• What to do: Search the listing below for the word "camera" and copy each line where it appears.

• Provided information:
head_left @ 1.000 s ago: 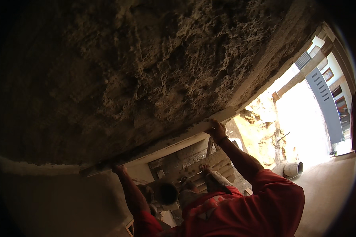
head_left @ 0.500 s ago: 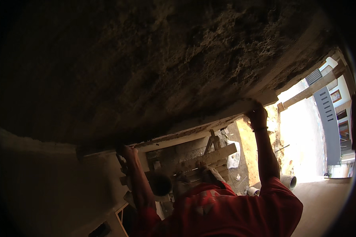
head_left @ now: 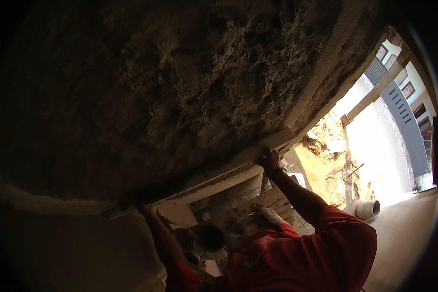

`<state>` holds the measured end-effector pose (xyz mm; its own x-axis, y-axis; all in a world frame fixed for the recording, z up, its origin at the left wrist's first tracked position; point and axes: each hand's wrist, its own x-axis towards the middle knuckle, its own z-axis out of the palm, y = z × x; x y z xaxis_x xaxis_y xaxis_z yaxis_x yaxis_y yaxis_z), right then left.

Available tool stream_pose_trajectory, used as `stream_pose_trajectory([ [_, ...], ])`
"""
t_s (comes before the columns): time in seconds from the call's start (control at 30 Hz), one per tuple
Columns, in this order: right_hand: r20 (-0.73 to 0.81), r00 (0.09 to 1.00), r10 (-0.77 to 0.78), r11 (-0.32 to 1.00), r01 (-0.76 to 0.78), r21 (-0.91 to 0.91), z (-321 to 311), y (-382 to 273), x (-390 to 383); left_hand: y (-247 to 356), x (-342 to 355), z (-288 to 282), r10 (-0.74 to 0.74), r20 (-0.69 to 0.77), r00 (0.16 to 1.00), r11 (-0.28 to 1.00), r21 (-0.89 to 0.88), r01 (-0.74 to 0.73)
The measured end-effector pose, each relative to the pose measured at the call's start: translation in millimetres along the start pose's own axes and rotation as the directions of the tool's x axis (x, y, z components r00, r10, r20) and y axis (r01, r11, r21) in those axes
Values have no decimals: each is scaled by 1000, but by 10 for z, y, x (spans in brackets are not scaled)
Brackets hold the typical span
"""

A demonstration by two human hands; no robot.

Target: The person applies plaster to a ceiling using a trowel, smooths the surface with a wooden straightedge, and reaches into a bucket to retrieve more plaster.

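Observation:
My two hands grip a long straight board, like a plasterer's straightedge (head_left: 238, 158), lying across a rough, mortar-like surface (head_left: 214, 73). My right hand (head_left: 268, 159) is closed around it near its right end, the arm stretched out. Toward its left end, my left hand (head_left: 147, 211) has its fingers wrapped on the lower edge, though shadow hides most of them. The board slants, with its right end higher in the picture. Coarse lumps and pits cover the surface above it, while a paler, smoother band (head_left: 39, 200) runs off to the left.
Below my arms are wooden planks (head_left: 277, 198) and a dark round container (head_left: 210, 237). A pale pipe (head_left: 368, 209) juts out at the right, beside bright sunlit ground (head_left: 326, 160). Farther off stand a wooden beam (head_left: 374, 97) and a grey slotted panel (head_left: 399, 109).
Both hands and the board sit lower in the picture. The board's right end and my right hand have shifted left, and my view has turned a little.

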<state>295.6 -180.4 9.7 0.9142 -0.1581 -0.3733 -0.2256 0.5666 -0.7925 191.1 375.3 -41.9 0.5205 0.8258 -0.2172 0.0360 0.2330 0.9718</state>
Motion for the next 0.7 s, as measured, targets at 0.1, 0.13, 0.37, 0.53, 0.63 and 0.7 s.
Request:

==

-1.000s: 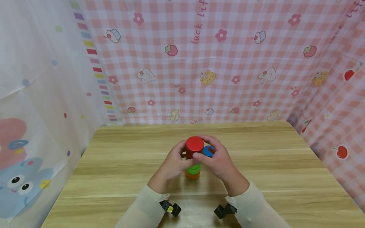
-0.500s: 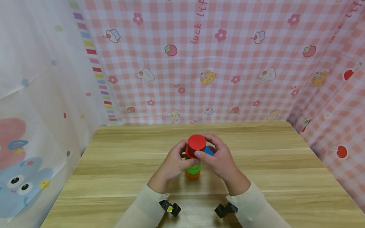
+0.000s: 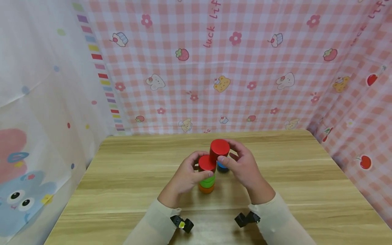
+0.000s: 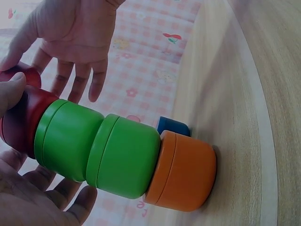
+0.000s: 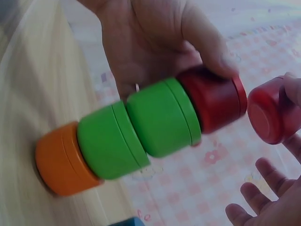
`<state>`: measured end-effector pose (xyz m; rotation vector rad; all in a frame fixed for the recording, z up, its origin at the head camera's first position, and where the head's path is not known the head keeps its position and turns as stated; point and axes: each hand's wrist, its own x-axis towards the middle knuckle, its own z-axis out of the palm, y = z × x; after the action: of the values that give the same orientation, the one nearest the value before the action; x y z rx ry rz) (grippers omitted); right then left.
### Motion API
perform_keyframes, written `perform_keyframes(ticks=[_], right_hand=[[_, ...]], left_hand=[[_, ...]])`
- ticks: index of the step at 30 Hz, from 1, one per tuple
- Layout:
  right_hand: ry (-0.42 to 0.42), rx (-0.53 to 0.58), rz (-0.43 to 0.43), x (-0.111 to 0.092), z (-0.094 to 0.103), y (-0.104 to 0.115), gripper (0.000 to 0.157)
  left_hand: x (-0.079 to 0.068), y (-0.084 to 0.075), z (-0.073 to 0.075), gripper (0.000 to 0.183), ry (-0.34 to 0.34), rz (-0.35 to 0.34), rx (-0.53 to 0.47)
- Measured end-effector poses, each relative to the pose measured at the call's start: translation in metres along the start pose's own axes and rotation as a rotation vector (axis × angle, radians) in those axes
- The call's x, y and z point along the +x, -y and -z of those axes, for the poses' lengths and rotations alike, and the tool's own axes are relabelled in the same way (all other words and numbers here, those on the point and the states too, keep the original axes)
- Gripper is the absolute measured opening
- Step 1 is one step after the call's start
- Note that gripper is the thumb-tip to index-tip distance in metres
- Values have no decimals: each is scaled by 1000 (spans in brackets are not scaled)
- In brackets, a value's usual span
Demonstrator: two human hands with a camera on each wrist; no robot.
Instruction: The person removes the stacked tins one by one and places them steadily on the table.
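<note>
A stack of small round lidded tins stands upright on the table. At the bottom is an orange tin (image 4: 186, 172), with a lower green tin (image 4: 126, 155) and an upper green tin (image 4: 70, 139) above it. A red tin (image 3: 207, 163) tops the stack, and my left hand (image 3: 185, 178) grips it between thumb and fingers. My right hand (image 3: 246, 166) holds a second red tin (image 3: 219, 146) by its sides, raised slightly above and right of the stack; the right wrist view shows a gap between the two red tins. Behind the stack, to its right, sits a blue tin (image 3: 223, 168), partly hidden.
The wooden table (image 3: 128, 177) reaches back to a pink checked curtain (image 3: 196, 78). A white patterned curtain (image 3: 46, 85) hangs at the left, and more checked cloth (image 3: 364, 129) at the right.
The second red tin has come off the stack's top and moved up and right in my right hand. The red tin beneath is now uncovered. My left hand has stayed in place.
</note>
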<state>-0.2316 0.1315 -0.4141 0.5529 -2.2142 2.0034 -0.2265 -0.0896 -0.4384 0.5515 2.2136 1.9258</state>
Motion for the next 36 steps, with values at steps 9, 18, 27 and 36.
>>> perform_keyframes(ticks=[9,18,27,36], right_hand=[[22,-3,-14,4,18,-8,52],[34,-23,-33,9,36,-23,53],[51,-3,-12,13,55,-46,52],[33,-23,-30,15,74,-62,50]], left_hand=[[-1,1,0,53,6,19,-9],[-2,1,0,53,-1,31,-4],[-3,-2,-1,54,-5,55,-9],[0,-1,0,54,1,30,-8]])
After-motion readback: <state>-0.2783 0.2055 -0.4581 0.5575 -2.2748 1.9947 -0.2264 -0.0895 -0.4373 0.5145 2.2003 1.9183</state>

• Output of the task:
`<state>`: measured end-effector pose (xyz m; rotation vector rad; all in a frame fixed for the recording, z up, its origin at the head camera's first position, and where the head's path is not known the head keeps its position and turns as stated; point and axes: each hand's wrist, its own x-axis towards the middle knuckle, its own z-axis out of the palm, y = z × x; after the action: of the values that give the same orientation, the one nearest the value before the action; x y z rx ry rz) (grippers omitted); right then left.
Demonstrator: two human hands with a camera on each wrist; no robot.

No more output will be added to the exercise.